_PROBLEM TO WORK ON:_
The task calls for every line of the data to be repeated exactly.

──────

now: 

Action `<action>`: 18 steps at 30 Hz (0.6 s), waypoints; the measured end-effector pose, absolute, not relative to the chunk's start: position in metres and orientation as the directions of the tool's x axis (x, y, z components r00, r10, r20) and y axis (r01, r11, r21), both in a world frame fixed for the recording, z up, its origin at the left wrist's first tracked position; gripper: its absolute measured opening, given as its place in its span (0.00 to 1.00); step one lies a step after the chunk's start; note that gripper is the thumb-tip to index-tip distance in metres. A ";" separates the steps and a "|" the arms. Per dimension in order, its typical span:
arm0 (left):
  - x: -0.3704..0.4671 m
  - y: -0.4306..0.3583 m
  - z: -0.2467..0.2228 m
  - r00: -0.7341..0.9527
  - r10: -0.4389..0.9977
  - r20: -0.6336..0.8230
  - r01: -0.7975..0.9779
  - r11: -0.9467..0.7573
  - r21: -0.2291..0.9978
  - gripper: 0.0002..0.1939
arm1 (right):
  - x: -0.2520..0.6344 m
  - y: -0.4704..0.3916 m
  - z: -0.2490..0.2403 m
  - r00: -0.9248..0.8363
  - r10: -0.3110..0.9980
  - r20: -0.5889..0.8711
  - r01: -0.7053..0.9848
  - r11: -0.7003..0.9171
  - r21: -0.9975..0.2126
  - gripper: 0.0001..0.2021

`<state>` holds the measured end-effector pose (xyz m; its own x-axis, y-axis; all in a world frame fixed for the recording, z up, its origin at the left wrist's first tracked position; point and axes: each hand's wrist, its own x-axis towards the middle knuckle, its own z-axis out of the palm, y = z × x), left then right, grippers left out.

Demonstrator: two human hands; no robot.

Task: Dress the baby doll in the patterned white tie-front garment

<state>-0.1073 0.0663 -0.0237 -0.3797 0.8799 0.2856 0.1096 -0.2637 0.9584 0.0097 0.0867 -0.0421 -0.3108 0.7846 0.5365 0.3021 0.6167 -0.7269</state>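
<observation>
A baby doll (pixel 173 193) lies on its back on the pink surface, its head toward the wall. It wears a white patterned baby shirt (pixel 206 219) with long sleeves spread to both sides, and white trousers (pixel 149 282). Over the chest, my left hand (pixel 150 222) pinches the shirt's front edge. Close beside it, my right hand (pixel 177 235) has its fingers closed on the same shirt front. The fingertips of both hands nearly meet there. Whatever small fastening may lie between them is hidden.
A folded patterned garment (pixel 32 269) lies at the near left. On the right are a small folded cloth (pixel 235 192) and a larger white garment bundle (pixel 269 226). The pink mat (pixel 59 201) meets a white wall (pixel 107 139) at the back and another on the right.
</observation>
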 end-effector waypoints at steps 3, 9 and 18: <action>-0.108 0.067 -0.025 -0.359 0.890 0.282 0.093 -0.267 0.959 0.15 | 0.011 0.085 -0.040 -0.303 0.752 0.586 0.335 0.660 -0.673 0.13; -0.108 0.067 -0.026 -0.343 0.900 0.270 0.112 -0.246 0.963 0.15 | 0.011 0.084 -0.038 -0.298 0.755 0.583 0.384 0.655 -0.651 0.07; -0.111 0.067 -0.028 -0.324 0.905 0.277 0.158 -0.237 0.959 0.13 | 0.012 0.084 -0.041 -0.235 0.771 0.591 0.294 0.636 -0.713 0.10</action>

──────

_RESPONSE TO THE EXERCISE:_
now: 

Action `<action>`: 18 steps at 30 Hz (0.6 s), waypoints; the measured end-effector pose, absolute, not relative to the chunk's start: position in metres and orientation as the directions of the tool's x axis (x, y, z components r00, r10, r20) and y axis (r01, r11, r21), both in a world frame fixed for the recording, z up, its origin at the left wrist's first tracked position; gripper: its absolute measured opening, given as its place in its span (0.00 to 1.00); step one lies a step after the chunk's start; note that gripper is the thumb-tip to index-tip distance in metres. A ";" separates the steps and a "|" the arms. Per dimension in order, its typical span:
arm0 (left):
  - x: -0.3704..0.4671 m
  - y: -0.4306..0.3583 m
  - z: -0.2467..0.2228 m
  - r00: -0.7341..0.9527
  - r10: -0.4389..0.9977
  - r20: -0.6336..0.8230
  - r01: -0.7975..0.9779
  - r11: -0.9467..0.7573
  - r21: -0.2291..0.9978
  - gripper: 0.0002..0.1939
arm1 (right):
  - x: -0.2520..0.6344 m
  - y: -0.4704..0.3916 m
  - z: -0.2490..0.2403 m
  - r00: -0.9248..0.8363
  - r10: -0.3110..0.9980
  - r20: -0.5889..0.8711
  - r01: -0.7053..0.9848
  - r11: -0.7003..0.9171
  - r21: -0.9975..0.2126
  - gripper: 0.0001..0.2021

`<state>` holds the measured end-effector pose (xyz m; its own x-axis, y-axis; all in a world frame fixed for the recording, z up, its origin at the left wrist's first tracked position; point and axes: each hand's wrist, its own x-axis towards the middle knuckle, its own z-axis out of the palm, y = z × x), left then right, grippers left out.

Demonstrator: two human hands; no robot.

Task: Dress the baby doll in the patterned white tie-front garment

<state>-0.1073 0.0663 -0.0237 -0.3797 0.8799 0.2856 0.1096 -0.2637 0.9584 0.0097 0.0867 -0.0421 -0.3108 0.7846 0.5365 0.3021 0.6167 -0.7269</state>
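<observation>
A baby doll (pixel 173 193) lies on its back on the pink surface, its head toward the wall. It wears a white patterned baby shirt (pixel 206 219) with long sleeves spread to both sides, and white trousers (pixel 149 282). Over the chest, my left hand (pixel 150 222) pinches the shirt's front edge. Close beside it, my right hand (pixel 177 235) has its fingers closed on the same shirt front. The fingertips of both hands nearly meet there. Whatever small fastening may lie between them is hidden.
A folded patterned garment (pixel 32 269) lies at the near left. On the right are a small folded cloth (pixel 235 192) and a larger white garment bundle (pixel 269 226). The pink mat (pixel 59 201) meets a white wall (pixel 107 139) at the back and another on the right.
</observation>
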 end-effector waypoints at steps 3, 9 and 18: <action>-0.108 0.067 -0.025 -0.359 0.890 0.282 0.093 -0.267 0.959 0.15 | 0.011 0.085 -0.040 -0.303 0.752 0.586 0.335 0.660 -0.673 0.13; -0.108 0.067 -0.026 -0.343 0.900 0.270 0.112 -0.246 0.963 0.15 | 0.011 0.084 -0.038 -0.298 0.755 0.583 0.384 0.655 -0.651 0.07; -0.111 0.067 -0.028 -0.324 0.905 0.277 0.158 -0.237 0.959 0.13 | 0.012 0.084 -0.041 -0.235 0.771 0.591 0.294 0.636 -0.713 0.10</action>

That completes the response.